FastAPI framework, high performance, easy to learn, fast to code, ready for production

FastAPI

FastAPI framework, high performance, easy to learn, fast to code, ready for production

Test Coverage Package version Supported Python versions


Documentation: https://fastapi.tiangolo.com

Source Code: https://github.com/tiangolo/fastapi


FastAPI is a modern, fast (high-performance), web framework for building APIs with Python 3.8+ based on standard Python type hints.

The key features are:

  • Fast: Very high performance, on par with NodeJS and Go (thanks to Starlette and Pydantic). One of the fastest Python frameworks available.
  • Fast to code: Increase the speed to develop features by about 200% to 300%. *
  • Fewer bugs: Reduce about 40% of human (developer) induced errors. *
  • Intuitive: Great editor support. Completion everywhere. Less time debugging.
  • Easy: Designed to be easy to use and learn. Less time reading docs.
  • Short: Minimize code duplication. Multiple features from each parameter declaration. Fewer bugs.
  • Robust: Get production-ready code. With automatic interactive documentation.
  • Standards-based: Based on (and fully compatible with) the open standards for APIs: OpenAPI (previously known as Swagger) and JSON Schema.

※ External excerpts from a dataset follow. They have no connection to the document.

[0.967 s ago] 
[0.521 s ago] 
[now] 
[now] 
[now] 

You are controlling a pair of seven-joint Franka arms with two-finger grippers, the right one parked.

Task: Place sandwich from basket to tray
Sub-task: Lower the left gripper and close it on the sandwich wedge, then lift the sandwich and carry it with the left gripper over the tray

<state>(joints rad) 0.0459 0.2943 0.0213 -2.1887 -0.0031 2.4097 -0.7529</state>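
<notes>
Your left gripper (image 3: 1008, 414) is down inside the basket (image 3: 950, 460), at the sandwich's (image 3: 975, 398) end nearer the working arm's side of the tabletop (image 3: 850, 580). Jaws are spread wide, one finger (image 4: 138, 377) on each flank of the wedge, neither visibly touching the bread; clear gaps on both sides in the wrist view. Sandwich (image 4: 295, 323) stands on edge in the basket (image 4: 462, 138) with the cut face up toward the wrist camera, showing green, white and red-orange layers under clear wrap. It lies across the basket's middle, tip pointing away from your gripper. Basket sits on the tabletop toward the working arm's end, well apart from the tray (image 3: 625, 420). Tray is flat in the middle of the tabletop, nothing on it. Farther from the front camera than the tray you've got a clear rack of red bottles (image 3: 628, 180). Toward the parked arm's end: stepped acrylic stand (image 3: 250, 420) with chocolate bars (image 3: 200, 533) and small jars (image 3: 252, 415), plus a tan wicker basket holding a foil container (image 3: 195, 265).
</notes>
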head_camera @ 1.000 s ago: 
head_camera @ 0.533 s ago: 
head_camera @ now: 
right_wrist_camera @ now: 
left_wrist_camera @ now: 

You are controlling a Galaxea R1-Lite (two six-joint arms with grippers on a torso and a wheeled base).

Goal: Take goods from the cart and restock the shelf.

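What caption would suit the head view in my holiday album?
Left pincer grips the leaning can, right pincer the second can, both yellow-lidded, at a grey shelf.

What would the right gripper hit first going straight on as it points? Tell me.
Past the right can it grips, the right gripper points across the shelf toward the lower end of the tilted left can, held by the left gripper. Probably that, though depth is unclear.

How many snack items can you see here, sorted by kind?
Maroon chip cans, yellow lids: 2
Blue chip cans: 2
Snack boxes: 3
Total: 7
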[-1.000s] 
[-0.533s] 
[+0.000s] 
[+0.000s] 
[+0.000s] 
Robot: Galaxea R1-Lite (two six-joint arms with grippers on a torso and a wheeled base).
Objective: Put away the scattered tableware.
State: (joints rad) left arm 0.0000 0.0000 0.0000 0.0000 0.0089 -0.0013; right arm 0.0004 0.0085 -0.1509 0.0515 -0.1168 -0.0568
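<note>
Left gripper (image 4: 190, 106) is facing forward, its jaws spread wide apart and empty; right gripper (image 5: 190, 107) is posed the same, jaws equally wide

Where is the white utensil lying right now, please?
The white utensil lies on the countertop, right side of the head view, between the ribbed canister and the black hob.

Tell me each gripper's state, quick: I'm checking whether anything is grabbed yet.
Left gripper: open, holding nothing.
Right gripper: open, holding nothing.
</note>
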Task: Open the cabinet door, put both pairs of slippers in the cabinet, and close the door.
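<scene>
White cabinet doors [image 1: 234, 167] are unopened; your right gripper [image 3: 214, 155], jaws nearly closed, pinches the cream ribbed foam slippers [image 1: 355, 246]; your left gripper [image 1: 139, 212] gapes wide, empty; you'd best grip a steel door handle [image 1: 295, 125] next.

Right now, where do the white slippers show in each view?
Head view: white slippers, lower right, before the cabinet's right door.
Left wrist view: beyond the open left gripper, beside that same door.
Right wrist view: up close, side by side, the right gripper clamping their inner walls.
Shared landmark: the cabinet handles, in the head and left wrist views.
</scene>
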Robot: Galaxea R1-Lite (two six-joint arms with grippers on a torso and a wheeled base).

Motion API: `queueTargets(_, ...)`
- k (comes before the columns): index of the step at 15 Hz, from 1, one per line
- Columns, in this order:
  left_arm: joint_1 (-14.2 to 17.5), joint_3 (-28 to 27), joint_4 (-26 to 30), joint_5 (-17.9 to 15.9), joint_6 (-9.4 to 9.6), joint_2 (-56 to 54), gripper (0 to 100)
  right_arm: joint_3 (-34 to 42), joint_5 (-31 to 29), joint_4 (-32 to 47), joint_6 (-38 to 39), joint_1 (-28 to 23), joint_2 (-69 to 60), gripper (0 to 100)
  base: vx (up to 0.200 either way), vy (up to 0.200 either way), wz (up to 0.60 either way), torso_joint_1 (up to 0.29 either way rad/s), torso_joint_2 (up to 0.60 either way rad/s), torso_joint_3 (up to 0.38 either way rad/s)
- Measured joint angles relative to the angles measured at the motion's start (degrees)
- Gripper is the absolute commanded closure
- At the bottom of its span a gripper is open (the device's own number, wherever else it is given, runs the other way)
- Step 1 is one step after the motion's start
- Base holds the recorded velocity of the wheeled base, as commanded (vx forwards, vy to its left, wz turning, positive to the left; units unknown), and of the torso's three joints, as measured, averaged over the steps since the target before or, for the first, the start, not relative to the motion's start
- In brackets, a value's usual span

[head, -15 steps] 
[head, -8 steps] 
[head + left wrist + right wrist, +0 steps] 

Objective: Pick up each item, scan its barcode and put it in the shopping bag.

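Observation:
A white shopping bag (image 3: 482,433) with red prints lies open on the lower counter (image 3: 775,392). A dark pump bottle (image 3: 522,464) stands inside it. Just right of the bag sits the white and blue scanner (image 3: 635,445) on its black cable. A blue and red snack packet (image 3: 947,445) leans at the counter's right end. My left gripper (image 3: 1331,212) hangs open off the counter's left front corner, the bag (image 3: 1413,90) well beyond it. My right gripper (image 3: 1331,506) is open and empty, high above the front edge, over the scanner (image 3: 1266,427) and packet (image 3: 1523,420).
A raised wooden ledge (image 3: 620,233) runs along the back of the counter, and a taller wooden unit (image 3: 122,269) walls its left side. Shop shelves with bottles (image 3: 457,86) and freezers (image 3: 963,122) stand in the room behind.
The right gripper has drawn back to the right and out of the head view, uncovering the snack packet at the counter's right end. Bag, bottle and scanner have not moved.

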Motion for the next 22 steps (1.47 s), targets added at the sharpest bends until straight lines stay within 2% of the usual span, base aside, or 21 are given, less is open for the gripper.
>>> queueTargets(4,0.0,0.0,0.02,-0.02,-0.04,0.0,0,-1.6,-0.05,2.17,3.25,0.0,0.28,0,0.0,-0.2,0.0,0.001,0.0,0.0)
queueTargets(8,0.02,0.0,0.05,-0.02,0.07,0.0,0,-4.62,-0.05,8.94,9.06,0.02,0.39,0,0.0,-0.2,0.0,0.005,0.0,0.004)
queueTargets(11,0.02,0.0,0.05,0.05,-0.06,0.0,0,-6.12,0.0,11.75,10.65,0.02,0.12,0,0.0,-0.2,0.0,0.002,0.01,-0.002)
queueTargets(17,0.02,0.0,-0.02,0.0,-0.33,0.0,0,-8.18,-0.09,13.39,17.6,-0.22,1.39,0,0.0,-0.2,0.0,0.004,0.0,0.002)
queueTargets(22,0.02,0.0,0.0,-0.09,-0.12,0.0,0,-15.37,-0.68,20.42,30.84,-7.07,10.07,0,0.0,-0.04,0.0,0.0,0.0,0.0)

* estimation based on tests on an internal development team, building production applications.

Sponsors

Other sponsors

Opinions

"[...] I'm using FastAPI a ton these days. [...] I'm actually planning to use it for all of my team's ML services at Microsoft. Some of them are getting integrated into the core Windows product and some Office products."

Kabir Khan - Microsoft (ref)

"We adopted the FastAPI library to spawn a REST server that can be queried to obtain predictions. [for Ludwig]"

Piero Molino, Yaroslav Dudin, and Sai Sumanth Miryala - Uber (ref)

"Netflix is pleased to announce the open-source release of our crisis management orchestration framework: Dispatch! [built with FastAPI]"

Kevin Glisson, Marc Vilanova, Forest Monsen - Netflix (ref)

"I’m over the moon excited about FastAPI. It’s so fun!"

Brian Okken - Python Bytes podcast host (ref)

"Honestly, what you've built looks super solid and polished. In many ways, it's what I wanted Hug to be - it's really inspiring to see someone build that."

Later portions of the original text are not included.